Tech

Facebook Parent Meta to cut 11,000 jobs; Mark Zuckerberg says ‘I got it wrong’


Facebook CEO, Meta Platforms Inc., Mark Zuckerberg, said the company would cut more than 11,000 jobs.

The CEO of Meta Platforms Inc. Facebook’s Mark Zuckerberg said the company will cut more than 11,000 jobs in the first major layoff in the social media giant’s history.

The cuts, equivalent to about 13% of the workforce, were revealed Wednesday in a statement. The company will also extend its hiring freeze in the first quarter.

“I want to take responsibility for these decisions and for how we got here,” Zuckerberg said in a statement sent to Meta employees and posted on the company’s website. “I know this is difficult for everyone and I’m especially sorry to those affected.”

The company said that while the cuts will be company-wide, its hiring team will be disproportionately affected and its business teams will be restructured “more fundamentally.” . Meta will also reduce its real estate footprint, review infrastructure spending and shift some employees to shared desks, with more cost-cutting announcements expected in the coming months. .

Meta, whose stock has fallen 71% this year, is taking steps to offset costs after several quarters of disappointing earnings and falling revenue. The most drastic resignation of the company since its establishment Facebook in 2004, reflecting a sharp slowdown in the digital advertising market, economy is teetering on the brink of recession and Zuckerberg’s multibillion-dollar investment in a speculative virtual reality push known as the metaverse.

Shares have risen about 5% in the New York when the market opens on Wednesday.

Zuckerberg said in the statement that he had predicted that the increase in e-commerce and web traffic since the start of the Covid-19 lockdown would be part of a permanent acceleration. “But macroeconomic downturn, increased competition and advertising signal The loss caused our revenue to be much lower than expected. I was wrong about this.”

Meta is joining a spate of tech companies that have announced job cuts in recent weeks or said they plan to pause hiring. Software production company Sales force Inc. on Tuesday said it was cutting hundreds of workers from its sales teams, while Apple Inc., Amazon. com Inc. and Alphabet Inc. both have slowed or halted hiring. Snap Inc., the parent company of rival app Snapchat, is also downsizing, saying in August it would eliminate 20% of its workforce.

In a particularly tumultuous round of layoffs, Twitter Inc. cut nearly half its workforce last week with many employees discovering they would lose their jobs when suddenly cut off from Slack or email.

At Meta, employees will continue to have access to their email so they can say goodbye to co-workers, even though they’ve been removed from more sensitive corporate systems, Zuckerberg said. U.S. workers who are laid off will also receive 16 weeks of base pay upon severance, plus two weeks for each year they work at the company. The company also offers six months of health care coverage as well as career services and immigration assistance. Packages will be similar outside of the US, consistent with local employment laws, it said.

Zuckerberg warned employees at the end of September that Meta planned to cut costs and restructure team to adapt to a changing market. Menlo Park, the California-based company that also owns Instagram and WhatsApp, implemented the hiring freeze, and the CEO said at the time that Meta expected a smaller headcount in 2023. this year.

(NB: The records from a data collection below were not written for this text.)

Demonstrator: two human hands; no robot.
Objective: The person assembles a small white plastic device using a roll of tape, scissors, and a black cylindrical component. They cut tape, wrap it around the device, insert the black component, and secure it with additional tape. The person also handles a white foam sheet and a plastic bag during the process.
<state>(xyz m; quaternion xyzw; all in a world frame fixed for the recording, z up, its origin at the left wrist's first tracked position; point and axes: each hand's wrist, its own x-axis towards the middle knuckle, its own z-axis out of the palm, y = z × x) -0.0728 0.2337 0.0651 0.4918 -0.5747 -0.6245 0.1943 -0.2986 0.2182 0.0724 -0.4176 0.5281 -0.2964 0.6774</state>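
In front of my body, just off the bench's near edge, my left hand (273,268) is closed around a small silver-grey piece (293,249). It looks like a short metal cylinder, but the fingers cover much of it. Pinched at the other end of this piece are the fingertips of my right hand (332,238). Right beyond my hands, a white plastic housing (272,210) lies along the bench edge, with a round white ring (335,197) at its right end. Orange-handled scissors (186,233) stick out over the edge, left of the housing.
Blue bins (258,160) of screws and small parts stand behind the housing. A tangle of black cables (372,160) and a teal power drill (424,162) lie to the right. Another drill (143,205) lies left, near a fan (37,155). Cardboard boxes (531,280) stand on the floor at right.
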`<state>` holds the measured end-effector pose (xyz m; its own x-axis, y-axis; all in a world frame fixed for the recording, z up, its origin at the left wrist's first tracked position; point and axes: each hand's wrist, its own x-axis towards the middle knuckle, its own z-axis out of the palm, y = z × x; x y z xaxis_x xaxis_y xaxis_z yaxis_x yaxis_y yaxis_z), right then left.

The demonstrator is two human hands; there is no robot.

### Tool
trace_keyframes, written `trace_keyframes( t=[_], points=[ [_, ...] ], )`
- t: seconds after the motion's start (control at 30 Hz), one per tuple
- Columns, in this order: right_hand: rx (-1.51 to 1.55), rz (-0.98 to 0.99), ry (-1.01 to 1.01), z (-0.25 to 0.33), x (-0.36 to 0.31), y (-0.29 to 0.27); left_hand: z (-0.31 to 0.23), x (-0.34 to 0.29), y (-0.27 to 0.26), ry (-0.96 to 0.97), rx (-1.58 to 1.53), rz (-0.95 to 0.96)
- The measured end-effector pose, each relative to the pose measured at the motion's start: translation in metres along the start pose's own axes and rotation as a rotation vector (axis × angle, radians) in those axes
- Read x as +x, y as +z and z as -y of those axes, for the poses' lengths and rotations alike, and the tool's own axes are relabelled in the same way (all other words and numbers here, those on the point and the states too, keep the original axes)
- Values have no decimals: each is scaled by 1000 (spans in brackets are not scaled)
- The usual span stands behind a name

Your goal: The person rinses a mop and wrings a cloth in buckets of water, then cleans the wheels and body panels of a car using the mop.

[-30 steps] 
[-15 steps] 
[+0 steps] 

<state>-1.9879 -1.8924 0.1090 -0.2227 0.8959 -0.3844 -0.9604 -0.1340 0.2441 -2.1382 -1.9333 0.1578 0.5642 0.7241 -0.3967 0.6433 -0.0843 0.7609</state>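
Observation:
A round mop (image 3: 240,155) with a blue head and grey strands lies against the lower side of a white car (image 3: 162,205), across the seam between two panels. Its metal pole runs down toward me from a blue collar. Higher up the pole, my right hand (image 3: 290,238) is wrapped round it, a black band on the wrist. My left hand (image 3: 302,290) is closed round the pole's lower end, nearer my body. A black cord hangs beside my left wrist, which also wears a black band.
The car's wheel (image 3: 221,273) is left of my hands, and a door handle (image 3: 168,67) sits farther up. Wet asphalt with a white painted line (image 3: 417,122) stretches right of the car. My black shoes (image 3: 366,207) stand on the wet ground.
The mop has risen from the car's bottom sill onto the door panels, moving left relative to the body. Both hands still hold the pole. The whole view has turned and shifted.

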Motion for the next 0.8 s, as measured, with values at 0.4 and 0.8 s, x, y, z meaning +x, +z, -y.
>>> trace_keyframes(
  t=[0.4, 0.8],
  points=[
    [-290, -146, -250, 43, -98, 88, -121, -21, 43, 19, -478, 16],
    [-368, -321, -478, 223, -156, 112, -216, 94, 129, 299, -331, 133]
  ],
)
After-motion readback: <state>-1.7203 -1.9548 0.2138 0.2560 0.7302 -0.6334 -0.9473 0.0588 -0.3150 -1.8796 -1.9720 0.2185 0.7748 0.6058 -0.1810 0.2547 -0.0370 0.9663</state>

“This is clearly a different mode from the one we were used to,” Zuckerberg said in an employee Q&A in September. “In the first 18 years of the company, we basically increased growing rapidly year-on-year, and recently our revenue has been flat and down for the first time ever. So we have to adjust.”

Even with the cuts, Meta continues to expect that losses in its Reality Labs division, which houses aggregate investments, will grow “significantly” year over year into 2023, the company said in a statement. separate regulatory filing on Wednesday.

Zuckerberg asked investors to be patient as he poured billions of dollars into his vision for the next mainframe platform after mobile: the metaverse, a collection of digital worlds accessed through through augmented and virtual reality devices. This endeavor requires an intensive investment in hardware and research that may not pay off years from now.

Meanwhile, growth at leading social network Facebook is stagnating. The company is working to accelerate and continue adding users to the photo-sharing app Instagram, by experimenting with a more interest-based algorithm and short-form videos called Reels.

Now, Zuckerberg has to make his big company transition with fewer people.